Primavera, il vecchio amministratore chiama Giulia solo per congratularsi. I vicini hanno messo dei soldi e hanno comprato a Luca una grande confezione di libri. Per il ragazzo che ci legge le scale, recita il biglietto. Giulia tiene il dono con cura, come se fosse un piccolo fuoco.

Lestate successiva lazienda aumenta lo stipendio e le propone di coordinare un piccolo team. Non è più sola con il mocio; insegna ad altre donne a condividere lo sforzo, a chiedere diritti, a rispettarsi. Tra una direttiva e laltra, ricorda sempre gli inizi: il neon tremolante, il secchio arancione, il ragazzo che leggeva al terzo gradino. E ringrazia, in silenzio, ogni salita.

Una domenica a mezzogiorno Luca le porta un volantino stropicciato.

Mamma, cè un concorso di racconti in biblioteca. Tema Il mio eroe. Posso scrivere di te?
Se ti suona bene al cuore, scrivi, dice Giulia, cercando di contenere lemozione.

Scriverò così: Il mio eroe non ha salvato il mondo. Lha pulito. E ogni sera mi ha mostrato che dal corridoio più semplice si può creare una classe, se hai un libro e amore.

Giulia gira la testa per asciugarsi discretamente gli occhi. Non vuole rovinare con il pianto la frase perfetta del suo bambino.

Il racconto di Luca ottiene una menzione speciale. Non per parole complesse, ma per la loro verità. Alla cerimonia la signora Anna lo stringe in braccio.
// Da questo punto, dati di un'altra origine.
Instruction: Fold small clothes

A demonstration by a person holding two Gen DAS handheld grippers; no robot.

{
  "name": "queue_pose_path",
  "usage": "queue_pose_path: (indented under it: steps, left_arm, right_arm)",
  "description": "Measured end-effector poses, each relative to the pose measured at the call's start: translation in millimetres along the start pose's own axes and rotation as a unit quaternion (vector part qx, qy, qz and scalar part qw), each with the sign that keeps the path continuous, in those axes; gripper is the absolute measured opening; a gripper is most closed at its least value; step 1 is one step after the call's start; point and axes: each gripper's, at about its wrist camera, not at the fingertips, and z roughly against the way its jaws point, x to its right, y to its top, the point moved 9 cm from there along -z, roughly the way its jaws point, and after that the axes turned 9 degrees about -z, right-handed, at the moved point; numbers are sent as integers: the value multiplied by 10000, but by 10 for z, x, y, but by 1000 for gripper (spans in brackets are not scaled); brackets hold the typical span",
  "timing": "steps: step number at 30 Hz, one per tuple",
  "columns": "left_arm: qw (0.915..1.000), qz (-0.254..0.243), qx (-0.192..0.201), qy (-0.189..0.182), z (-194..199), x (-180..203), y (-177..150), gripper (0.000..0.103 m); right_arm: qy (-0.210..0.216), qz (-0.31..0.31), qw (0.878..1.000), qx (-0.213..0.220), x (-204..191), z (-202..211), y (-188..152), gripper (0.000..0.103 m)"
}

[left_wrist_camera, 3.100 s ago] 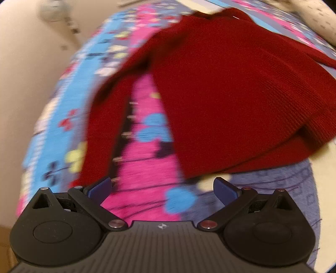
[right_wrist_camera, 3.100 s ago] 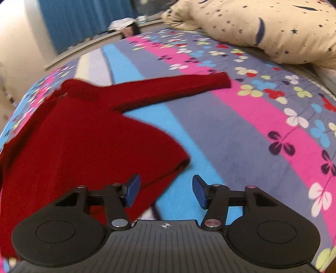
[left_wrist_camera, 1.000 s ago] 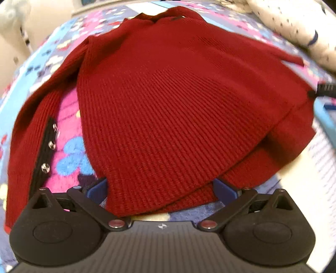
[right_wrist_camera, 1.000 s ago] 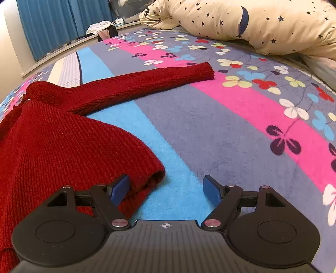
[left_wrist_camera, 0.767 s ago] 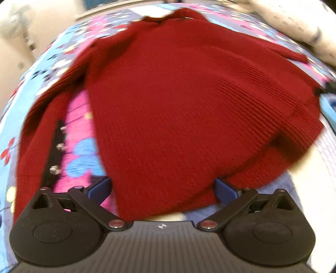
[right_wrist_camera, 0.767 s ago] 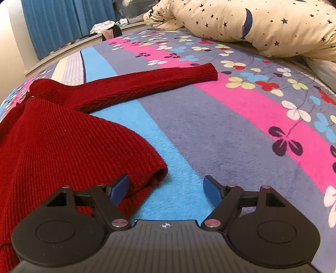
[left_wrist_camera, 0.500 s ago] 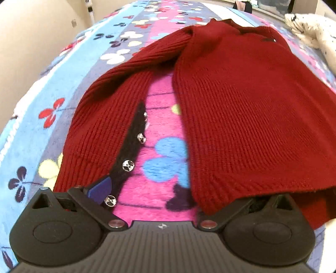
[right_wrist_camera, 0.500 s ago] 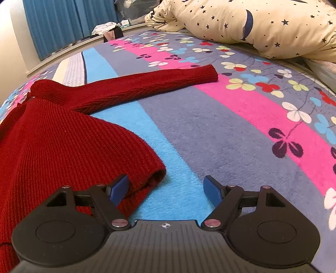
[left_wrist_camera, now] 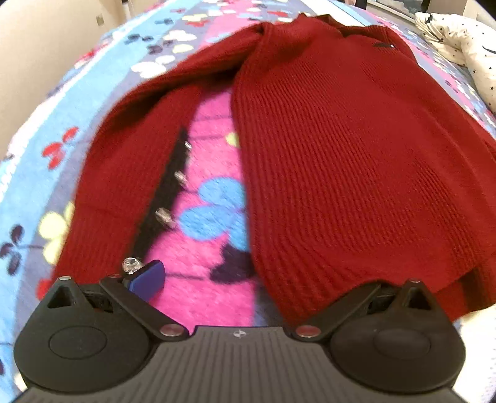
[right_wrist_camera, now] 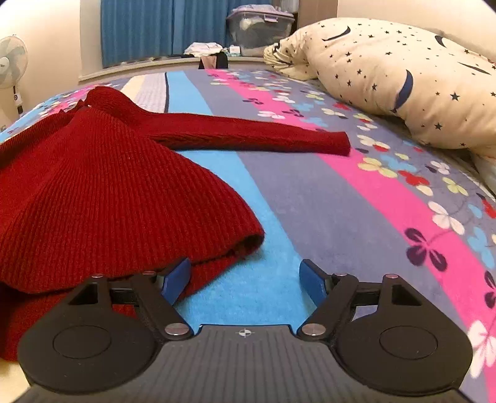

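Note:
A dark red knit cardigan [left_wrist_camera: 341,161] lies on a striped floral blanket [left_wrist_camera: 210,210], its front open, with a black placket of shiny snaps [left_wrist_camera: 164,214] on its left panel. My left gripper [left_wrist_camera: 248,279] is open at the hem; its left pad is by the lowest snap and its right pad is hidden under the right panel's hem. In the right wrist view the cardigan [right_wrist_camera: 93,192] lies at the left, one sleeve [right_wrist_camera: 248,136] stretched out to the right. My right gripper [right_wrist_camera: 245,279] is open, its left pad touching the hem corner.
A star-patterned cream duvet [right_wrist_camera: 403,77] is heaped at the right back of the bed. Behind the bed are blue curtains [right_wrist_camera: 155,28], a plastic storage box [right_wrist_camera: 260,24] and a standing fan [right_wrist_camera: 12,62]. A wall runs along the bed's left side [left_wrist_camera: 37,40].
My left gripper has shifted left along the hem, from straddling the right panel to facing the open front and snap placket. My right gripper stays open at the hem corner, tilted lower.

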Motion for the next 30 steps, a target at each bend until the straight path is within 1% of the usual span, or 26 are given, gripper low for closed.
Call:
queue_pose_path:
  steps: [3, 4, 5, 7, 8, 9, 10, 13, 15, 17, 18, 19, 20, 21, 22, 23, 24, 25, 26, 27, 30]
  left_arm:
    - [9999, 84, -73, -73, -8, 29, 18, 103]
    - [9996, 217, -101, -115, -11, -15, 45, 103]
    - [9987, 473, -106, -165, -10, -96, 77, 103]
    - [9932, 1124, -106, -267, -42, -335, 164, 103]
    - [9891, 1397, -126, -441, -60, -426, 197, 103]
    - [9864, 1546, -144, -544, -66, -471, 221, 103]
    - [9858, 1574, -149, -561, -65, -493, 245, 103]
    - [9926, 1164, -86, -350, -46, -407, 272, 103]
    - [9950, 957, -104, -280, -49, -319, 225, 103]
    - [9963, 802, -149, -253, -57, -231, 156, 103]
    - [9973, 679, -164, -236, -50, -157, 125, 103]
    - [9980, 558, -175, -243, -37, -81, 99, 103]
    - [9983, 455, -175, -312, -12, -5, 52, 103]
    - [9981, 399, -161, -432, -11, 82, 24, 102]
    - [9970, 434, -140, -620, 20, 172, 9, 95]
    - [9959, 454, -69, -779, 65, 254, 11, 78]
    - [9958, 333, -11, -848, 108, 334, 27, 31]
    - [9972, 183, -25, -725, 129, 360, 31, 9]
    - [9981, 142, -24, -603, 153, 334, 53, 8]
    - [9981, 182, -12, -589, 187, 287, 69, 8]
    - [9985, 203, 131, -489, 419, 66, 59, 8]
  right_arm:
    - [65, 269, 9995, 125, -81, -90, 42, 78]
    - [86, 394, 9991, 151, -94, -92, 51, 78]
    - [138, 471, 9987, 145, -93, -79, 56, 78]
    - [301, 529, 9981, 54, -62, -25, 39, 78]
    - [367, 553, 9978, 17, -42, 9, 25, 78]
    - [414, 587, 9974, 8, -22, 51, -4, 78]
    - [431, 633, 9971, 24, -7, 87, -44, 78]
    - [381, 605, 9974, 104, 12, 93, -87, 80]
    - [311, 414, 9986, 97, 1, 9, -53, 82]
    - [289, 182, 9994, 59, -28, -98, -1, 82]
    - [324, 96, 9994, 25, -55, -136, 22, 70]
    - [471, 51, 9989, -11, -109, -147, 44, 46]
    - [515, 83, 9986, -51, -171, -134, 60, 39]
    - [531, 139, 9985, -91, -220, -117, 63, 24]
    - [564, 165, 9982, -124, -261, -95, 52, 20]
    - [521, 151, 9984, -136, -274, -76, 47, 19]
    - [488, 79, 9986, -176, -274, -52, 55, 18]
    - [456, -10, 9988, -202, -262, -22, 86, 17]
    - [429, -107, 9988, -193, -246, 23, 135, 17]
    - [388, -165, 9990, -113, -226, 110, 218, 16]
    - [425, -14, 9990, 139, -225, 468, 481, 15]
Vede? sussurra. Lei ha lucidato non solo le scale, ma anche il suo futuro.

La sera tornano a casa a piedi. Risalgono le loro scale. Senza secchio. Solo con una borsa di libri e un cuore pieno.

A volte la strada verso il bene non assomiglia a unautostrada. Somiglia a una scala di condominio, che si scala ogni giorno, con un mocio in una mano e una mano piccola nellaltra. Ma se si sale insieme, alla fine non cè una porta che ti attende cè una persona compiuta.